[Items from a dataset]

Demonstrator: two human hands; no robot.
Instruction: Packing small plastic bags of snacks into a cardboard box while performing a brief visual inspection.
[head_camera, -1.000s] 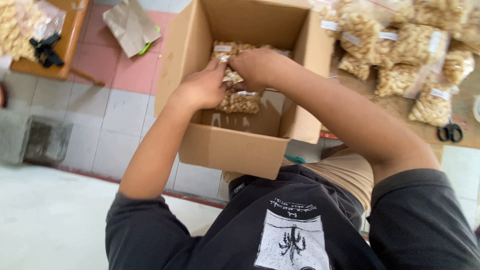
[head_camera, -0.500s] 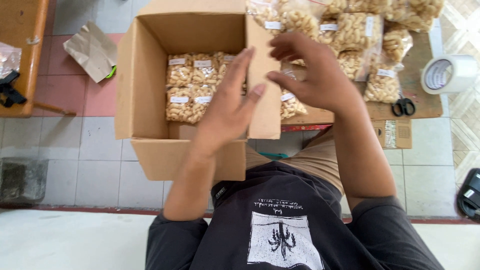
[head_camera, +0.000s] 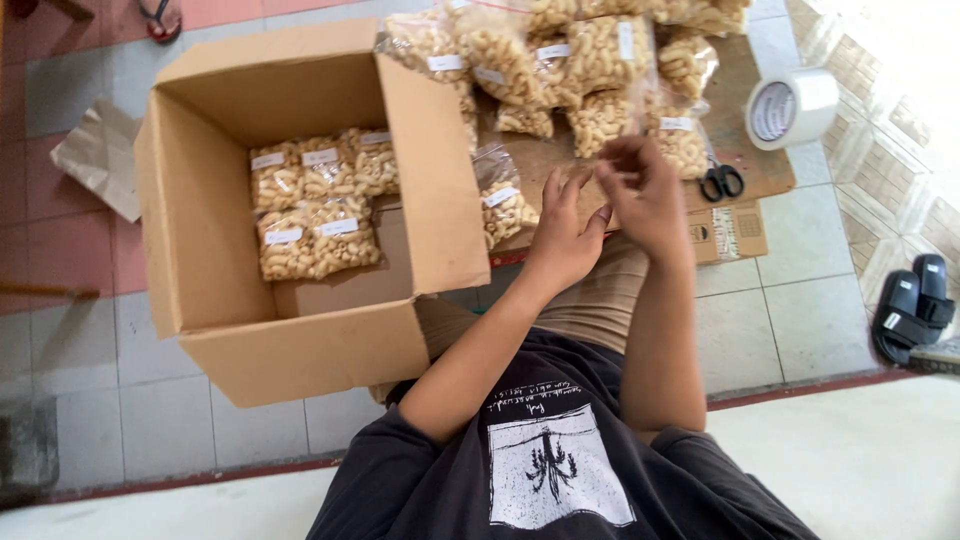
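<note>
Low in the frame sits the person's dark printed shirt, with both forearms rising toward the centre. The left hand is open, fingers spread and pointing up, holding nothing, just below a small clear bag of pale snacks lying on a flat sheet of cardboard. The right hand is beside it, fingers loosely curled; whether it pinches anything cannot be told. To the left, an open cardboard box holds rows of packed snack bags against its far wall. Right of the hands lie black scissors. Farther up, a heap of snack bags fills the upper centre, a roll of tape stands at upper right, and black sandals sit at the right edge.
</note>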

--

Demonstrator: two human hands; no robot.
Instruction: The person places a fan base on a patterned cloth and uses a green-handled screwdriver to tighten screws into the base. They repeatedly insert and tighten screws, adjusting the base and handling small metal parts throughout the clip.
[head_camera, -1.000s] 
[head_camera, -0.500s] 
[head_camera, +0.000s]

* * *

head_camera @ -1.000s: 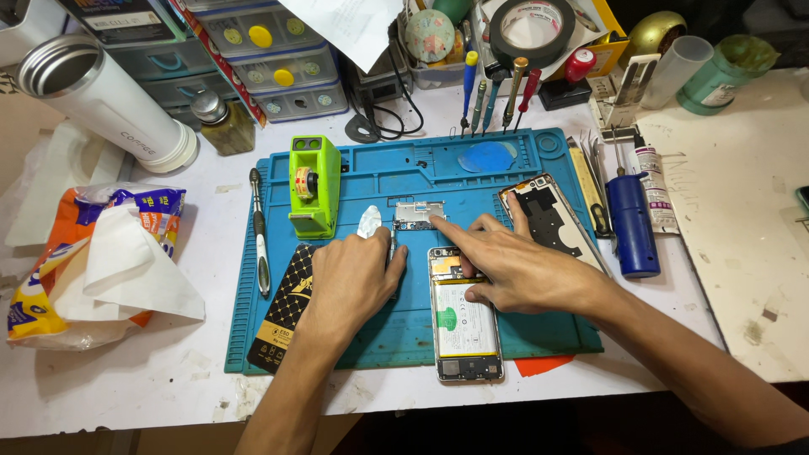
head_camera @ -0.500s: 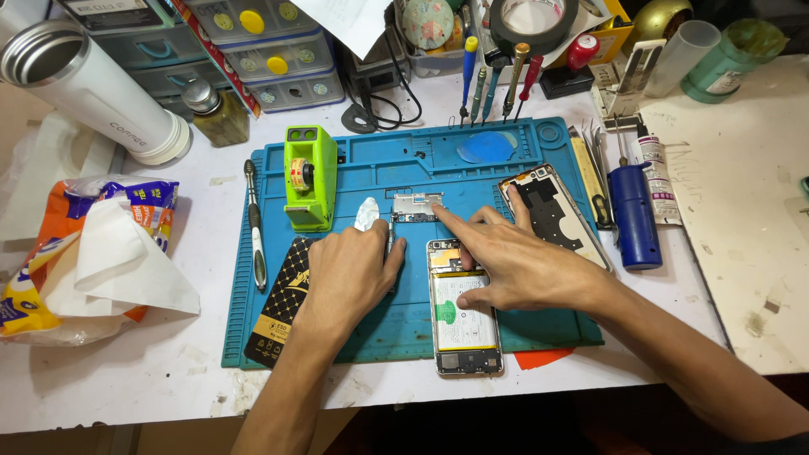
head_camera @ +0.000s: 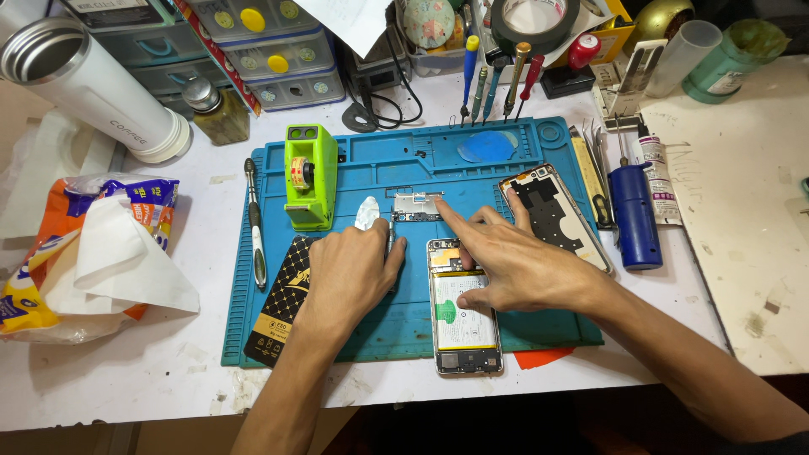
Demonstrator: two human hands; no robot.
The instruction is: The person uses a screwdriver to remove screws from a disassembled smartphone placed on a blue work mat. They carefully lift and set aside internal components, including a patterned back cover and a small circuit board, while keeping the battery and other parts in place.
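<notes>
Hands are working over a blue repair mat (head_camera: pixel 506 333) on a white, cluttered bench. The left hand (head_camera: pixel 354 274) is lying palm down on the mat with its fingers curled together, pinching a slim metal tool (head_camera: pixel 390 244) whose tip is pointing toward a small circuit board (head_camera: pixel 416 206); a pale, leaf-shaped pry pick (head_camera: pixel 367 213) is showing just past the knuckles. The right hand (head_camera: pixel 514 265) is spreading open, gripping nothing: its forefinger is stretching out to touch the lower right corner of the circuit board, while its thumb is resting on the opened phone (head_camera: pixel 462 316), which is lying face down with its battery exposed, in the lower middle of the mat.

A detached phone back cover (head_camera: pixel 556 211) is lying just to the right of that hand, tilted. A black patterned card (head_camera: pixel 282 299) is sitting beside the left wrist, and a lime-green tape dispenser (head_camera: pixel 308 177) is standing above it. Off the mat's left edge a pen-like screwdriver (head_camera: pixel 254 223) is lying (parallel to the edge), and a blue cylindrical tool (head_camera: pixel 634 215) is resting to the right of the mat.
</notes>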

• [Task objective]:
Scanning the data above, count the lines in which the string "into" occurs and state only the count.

• [The completed task]:
2